Tras el exitoso estreno de
JOKER (Todd Phillips, 2019), y desde un posicionamiento crítico en el que intenté ignorar el abrumador ruido de fondo que rodeó entonces a la popularísima película, realicé la siguiente reflexión: La película de Todd Phillips estaba tan alejada de ofrecer un asidero moral al espectador, que acababa funcionando a la perfección como una bomba de relojería para cualquiera que intentase profundizar en ella. En su momento me preguntaba si realmente era una película tan inofensiva como dejaban ver sus inseguridades narrativas, o si se trataba de un artilugio realmente peligroso. No se me ocurría mejor concepción para una película que intentaba dar un origen plausible al Joker, partiendo además desde un punto de vista marcadamente realista y dramático, hasta que ha llegado su inesperada pero inevitable secuela:
JOKER: FOLIE À DEUX (2024).
Todd Phillips tenía un problema entre manos a la hora de abordar la secuela de su película. A nivel político y sociológico, muchos observaron en la historia del
Joker de Joaquin Phoenix una oportunidad de reivindicación de la cultura incel. Si
JOKER trataba sobre cómo la falta de empatía de una sociedad insalvable había arrasado la personalidad de Arthur Fleck, un hombre enfermo y roto, para dar lugar a la ensoñación violenta y amoral que es el
Joker, esta secuela apuesta por emitir el posterior juicio que la sociedad ejerce sobre esta peligrosa figura, ahora encarcelada en el manicomio Arkham, y lo hace de la manera más inesperada y suicida que una secuela haya acometido jamás en la continuación de una historia.
JOKER: FOLIE À DEUX, por si no te has enterado todavía, es un musical.
Poniendo desde el principio las cartas sobre la mesa, la película arranca con un corto animado al estilo de los Looney Tunes de Warner, un prólogo que resume el final de la primera película, y en el que vemos a Arthur Fleck, luchando contra su sombra, el
Joker. Se introduce entonces una de las ideas que pretenden justificar desde un punto de vista moral, y sobre todo judicial, las acciones violentas de nuestro protagonista: sus traumas infantiles, que devinieron en enfermedad mental, produjeron en Arthur una disociación, una ruptura en su mente para protegerlo de una realidad que solo le lastimaba. De ahí surge la figura del
Joker. Pero esta disociación, que de manera sugerente Todd Phillips reafirma con los escapes de realidad que suponen los números musicales de la película, también ha sido alimentada por una parte de la sociedad que ha enaltecido y mitificado al
Joker como un líder anárquico contra la injusticia social. La película, y aquí creo está su principal novedad, también los juzgará a ellos.
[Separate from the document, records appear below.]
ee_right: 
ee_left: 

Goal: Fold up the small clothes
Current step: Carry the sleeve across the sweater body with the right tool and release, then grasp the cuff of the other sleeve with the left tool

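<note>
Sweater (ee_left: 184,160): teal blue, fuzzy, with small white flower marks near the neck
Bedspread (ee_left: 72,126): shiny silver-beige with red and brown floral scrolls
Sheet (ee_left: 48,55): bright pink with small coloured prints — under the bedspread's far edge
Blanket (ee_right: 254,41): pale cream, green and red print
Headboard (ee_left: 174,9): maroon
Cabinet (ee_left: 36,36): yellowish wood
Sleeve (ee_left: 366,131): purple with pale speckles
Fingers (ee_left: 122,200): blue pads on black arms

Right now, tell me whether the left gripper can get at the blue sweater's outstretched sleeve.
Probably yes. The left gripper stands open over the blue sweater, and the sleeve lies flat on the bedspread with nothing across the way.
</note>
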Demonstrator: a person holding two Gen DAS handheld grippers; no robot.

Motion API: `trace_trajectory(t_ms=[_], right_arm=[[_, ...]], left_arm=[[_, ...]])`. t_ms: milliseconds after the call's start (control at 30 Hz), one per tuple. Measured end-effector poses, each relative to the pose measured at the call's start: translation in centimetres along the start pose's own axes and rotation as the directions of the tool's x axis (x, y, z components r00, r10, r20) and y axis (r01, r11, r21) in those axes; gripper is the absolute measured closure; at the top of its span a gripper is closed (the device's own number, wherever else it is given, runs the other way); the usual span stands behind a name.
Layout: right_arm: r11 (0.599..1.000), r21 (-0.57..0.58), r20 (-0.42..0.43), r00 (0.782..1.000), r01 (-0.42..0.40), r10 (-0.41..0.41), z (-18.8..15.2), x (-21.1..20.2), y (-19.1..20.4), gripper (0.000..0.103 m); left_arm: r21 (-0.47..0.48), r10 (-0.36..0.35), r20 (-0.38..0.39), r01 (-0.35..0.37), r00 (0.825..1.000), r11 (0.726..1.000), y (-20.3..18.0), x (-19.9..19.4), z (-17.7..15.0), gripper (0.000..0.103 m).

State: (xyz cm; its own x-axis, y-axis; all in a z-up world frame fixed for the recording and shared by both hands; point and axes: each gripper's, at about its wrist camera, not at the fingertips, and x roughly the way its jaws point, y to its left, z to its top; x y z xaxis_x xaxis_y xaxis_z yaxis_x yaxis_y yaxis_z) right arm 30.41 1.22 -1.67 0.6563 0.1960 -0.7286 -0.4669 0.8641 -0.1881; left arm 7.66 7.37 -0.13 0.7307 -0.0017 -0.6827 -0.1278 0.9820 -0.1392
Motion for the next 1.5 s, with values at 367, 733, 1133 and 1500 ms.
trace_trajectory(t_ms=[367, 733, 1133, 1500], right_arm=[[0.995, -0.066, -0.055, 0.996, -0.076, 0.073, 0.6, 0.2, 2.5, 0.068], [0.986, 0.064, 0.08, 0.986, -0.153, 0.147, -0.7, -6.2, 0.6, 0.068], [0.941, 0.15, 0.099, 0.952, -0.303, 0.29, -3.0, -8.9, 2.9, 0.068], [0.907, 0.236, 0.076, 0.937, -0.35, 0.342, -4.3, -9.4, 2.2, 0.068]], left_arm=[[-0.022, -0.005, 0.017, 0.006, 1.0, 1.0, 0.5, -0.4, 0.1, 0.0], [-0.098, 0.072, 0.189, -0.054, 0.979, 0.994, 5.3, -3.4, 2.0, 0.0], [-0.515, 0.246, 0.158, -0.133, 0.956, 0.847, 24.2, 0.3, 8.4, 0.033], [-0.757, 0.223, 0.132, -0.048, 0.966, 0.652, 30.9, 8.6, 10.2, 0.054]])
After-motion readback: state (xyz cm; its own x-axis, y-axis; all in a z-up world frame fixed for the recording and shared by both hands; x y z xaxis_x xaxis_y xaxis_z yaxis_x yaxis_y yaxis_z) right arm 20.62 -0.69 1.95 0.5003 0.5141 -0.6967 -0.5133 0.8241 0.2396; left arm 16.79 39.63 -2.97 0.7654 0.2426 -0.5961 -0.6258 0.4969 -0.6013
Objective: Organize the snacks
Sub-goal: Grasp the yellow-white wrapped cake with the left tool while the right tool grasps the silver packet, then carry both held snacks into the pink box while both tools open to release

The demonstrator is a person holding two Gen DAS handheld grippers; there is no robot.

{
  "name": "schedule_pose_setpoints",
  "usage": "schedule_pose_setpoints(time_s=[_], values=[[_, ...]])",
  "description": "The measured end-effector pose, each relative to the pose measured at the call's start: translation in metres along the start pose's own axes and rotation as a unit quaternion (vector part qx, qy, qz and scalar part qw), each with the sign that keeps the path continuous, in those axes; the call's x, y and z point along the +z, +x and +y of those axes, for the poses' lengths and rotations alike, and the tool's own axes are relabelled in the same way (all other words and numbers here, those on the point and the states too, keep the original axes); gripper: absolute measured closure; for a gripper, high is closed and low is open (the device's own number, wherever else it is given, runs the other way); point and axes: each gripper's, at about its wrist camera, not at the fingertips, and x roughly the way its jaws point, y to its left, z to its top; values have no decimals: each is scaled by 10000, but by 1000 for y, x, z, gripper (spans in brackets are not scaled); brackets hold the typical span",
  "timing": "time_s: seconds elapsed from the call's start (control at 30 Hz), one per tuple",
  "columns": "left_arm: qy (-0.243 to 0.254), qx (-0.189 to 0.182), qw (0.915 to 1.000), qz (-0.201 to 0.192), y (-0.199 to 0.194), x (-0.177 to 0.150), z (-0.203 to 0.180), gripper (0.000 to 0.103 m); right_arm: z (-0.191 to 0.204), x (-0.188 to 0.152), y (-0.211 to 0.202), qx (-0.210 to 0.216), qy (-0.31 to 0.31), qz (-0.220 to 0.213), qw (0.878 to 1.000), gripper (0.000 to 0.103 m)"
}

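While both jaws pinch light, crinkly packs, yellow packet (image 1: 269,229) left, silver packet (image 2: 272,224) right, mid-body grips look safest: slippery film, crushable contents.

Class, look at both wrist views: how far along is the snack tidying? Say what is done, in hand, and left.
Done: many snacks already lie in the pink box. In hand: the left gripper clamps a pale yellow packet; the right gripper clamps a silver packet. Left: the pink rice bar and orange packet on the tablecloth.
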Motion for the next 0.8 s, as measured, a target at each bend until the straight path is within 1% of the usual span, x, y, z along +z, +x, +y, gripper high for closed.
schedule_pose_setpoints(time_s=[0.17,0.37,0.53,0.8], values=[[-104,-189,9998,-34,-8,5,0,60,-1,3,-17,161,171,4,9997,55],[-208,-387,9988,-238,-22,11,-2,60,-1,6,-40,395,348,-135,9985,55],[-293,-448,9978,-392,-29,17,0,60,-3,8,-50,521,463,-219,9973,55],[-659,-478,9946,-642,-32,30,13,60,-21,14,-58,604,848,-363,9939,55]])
A nivel formal, la película es exquisita. Los tonos apagados, verdosos, azules o marrones de su fotografía, en conjunción con la claustrofóbica y dramática manera que tiene Todd Phillips de enmarcar la cruda realidad en la que habita Arthur, contrastan con los breves estallidos de color y movimiento que se dan durante los números musicales, en los que nuestro protagonista consigue evadirse de la pesadilla en la que habita para gritar al mundo que ha conocido al flagrante amor de su vida: Lee Quinzel (Lady Gaga), o como comúnmente la conocemos: Harley Quinn. La película consigue pues un inesperado equilibrio entre géneros: el musical, que vertebra la parte de la narración referente a los sentimientos y la abstracción; el drama carcelario, en el que aflora una violencia desmedida; y el cine judicial, que posee la mayor carga política y moral de la película. Durante este juicio asistiremos a la deconstrucción del
Joker como proyección anárquica de una sociedad abandonada a la violencia, y también como la última y desesperada oportunidad de un hombre melancólico de conocer el amor.